▸ **WHAT TO WORK ON**: Find every line below with the word "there" in it, and copy each one.

- Opening Delimiter -

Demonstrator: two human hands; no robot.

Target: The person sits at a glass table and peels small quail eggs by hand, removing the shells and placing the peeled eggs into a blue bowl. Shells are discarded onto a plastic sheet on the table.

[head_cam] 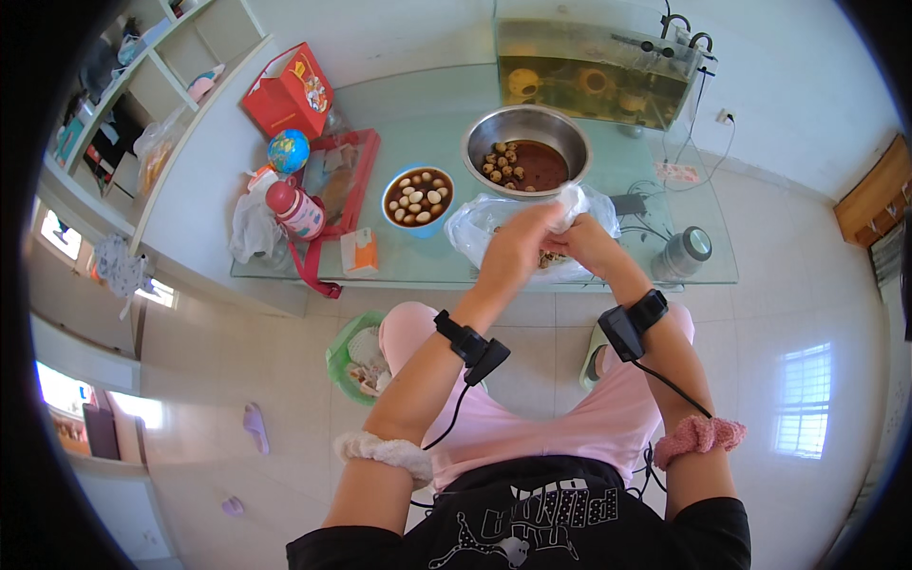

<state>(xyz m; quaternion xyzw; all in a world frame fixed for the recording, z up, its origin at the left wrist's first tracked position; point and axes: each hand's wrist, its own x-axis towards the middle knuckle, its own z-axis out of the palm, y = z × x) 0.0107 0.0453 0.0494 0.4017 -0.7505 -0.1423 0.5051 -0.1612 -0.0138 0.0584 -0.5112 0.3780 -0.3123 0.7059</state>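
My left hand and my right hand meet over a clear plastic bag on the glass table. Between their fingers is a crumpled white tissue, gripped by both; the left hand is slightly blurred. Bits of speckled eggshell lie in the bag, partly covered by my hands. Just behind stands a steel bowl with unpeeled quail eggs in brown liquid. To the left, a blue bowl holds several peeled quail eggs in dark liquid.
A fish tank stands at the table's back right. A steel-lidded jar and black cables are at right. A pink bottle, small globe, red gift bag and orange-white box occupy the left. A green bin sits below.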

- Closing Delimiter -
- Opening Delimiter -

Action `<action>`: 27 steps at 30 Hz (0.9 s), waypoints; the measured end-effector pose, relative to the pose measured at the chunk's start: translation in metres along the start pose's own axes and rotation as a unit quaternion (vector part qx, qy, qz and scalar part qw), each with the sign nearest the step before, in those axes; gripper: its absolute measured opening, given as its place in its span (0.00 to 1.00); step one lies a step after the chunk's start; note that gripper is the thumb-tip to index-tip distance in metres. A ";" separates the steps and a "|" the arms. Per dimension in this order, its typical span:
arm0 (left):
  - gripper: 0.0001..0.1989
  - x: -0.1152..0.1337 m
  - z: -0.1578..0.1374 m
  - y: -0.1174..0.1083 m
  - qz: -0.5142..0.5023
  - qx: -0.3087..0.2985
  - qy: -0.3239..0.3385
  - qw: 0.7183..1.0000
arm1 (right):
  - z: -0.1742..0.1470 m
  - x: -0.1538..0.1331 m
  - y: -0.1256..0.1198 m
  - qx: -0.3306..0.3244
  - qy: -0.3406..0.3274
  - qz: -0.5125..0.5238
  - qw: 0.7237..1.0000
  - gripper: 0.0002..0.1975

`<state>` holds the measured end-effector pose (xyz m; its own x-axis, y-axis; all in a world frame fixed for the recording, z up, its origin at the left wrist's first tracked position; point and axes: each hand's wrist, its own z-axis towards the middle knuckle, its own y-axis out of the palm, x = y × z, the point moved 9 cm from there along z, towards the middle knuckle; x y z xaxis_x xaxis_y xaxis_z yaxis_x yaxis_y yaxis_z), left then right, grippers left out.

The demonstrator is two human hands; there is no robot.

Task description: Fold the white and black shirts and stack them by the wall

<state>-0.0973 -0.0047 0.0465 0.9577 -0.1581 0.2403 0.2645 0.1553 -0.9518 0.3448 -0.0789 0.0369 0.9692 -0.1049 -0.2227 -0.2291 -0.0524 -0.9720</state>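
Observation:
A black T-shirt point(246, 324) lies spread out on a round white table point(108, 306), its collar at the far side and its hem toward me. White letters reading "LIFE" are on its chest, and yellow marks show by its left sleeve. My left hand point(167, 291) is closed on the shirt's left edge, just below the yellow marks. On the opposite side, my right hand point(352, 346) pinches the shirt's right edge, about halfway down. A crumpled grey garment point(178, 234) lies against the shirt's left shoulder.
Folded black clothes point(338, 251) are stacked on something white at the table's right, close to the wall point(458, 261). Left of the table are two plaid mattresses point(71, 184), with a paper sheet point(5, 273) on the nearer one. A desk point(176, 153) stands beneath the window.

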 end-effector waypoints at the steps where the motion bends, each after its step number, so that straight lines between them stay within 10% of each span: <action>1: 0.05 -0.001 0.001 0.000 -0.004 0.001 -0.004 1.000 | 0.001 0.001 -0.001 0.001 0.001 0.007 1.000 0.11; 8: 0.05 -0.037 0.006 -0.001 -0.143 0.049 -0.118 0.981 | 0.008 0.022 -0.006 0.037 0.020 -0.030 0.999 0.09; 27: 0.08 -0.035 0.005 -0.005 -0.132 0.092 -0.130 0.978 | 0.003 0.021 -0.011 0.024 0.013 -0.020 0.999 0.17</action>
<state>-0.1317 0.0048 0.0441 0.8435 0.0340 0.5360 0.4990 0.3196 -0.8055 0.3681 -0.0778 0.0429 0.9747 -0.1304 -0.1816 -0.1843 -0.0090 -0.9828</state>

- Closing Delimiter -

▸ **SOLUTION TO THE PROBLEM**:
`<state>` holds the measured end-effector pose (xyz m; its own x-axis, y-axis; all in a world frame fixed for the recording, z up, its origin at the left wrist's first tracked position; point and axes: each hand's wrist, its own z-axis towards the middle knuckle, its own y-axis out of the palm, x = y × z, the point moved 9 cm from there along z, towards the middle knuckle; x y z xaxis_x xaxis_y xaxis_z yaxis_x yaxis_y yaxis_z), left then right, grippers left out.
The demonstrator is two human hands; there is no robot.

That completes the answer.